[How to complete this task]:
With the records below as your source, retype each line exactly from the top down to the line that contains "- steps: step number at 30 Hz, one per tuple", and include that line.

[Input material]:
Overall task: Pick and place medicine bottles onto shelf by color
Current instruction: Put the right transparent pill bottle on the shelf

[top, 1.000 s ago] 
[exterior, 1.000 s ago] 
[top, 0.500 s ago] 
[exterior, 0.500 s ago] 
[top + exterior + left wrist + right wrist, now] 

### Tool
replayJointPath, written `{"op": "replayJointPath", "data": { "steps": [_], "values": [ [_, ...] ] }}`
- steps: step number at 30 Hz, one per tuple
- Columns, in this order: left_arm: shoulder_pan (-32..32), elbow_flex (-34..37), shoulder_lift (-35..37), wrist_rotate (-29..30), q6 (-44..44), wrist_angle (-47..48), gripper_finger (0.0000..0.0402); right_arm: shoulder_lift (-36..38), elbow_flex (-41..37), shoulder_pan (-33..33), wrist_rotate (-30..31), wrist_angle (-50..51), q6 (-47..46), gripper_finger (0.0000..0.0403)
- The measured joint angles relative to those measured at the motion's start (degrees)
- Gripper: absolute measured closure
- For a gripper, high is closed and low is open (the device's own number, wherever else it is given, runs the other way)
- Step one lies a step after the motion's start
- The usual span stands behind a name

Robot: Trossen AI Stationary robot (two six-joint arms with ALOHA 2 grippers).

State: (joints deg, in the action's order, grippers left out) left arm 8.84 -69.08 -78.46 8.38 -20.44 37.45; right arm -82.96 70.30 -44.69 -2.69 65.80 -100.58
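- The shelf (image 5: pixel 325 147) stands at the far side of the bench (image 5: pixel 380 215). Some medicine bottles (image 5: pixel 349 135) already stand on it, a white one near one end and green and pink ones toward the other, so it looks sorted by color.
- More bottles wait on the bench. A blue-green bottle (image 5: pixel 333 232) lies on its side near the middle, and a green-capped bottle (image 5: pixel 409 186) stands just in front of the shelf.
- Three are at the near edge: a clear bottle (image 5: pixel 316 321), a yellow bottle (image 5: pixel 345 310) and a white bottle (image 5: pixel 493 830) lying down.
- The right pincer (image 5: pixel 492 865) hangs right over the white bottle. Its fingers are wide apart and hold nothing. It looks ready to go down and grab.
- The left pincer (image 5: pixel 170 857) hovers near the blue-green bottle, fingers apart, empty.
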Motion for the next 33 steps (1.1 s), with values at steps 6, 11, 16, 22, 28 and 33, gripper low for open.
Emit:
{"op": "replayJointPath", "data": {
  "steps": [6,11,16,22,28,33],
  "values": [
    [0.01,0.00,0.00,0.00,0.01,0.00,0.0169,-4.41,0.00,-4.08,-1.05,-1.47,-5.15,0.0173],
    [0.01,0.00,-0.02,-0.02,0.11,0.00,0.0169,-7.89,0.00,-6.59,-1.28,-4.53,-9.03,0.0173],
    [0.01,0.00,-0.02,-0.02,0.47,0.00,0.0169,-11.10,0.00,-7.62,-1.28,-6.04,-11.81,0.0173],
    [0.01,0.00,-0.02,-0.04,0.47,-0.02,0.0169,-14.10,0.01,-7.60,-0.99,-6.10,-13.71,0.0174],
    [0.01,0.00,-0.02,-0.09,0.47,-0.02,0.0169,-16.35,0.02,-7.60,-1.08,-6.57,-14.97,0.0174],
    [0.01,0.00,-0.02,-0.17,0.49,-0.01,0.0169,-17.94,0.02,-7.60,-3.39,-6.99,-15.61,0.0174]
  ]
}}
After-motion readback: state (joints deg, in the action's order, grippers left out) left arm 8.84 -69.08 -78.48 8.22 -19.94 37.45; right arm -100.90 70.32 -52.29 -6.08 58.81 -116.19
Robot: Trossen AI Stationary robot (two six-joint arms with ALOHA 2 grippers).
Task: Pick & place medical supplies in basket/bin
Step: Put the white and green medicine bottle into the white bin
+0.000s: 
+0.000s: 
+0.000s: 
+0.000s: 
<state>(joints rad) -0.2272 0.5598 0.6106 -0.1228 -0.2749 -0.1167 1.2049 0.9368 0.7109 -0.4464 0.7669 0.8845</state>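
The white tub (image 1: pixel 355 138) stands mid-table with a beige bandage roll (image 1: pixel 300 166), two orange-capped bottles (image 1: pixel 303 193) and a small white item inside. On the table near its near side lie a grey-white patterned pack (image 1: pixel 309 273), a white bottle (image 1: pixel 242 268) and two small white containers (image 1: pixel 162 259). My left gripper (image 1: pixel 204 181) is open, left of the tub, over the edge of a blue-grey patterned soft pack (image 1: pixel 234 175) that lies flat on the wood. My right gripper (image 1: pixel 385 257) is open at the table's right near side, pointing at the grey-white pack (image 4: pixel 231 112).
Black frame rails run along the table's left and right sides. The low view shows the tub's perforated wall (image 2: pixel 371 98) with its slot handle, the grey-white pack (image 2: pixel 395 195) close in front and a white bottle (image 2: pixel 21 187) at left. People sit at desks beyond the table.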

[Answer box]:
Overall task: Pick and place medicine bottles onto shelf by color
Current instruction: Put the right transparent pill bottle on the shelf

[top, 1.000 s ago] 
[exterior, 1.000 s ago] 
[top, 0.500 s ago] 
[exterior, 0.500 s ago] 
[top + exterior + left wrist + right wrist, now] 

### Tool
replayJointPath, written `{"op": "replayJointPath", "data": { "steps": [_], "values": [ [_, ...] ] }}`
- steps: step number at 30 Hz, one per tuple

The requested output is now complete.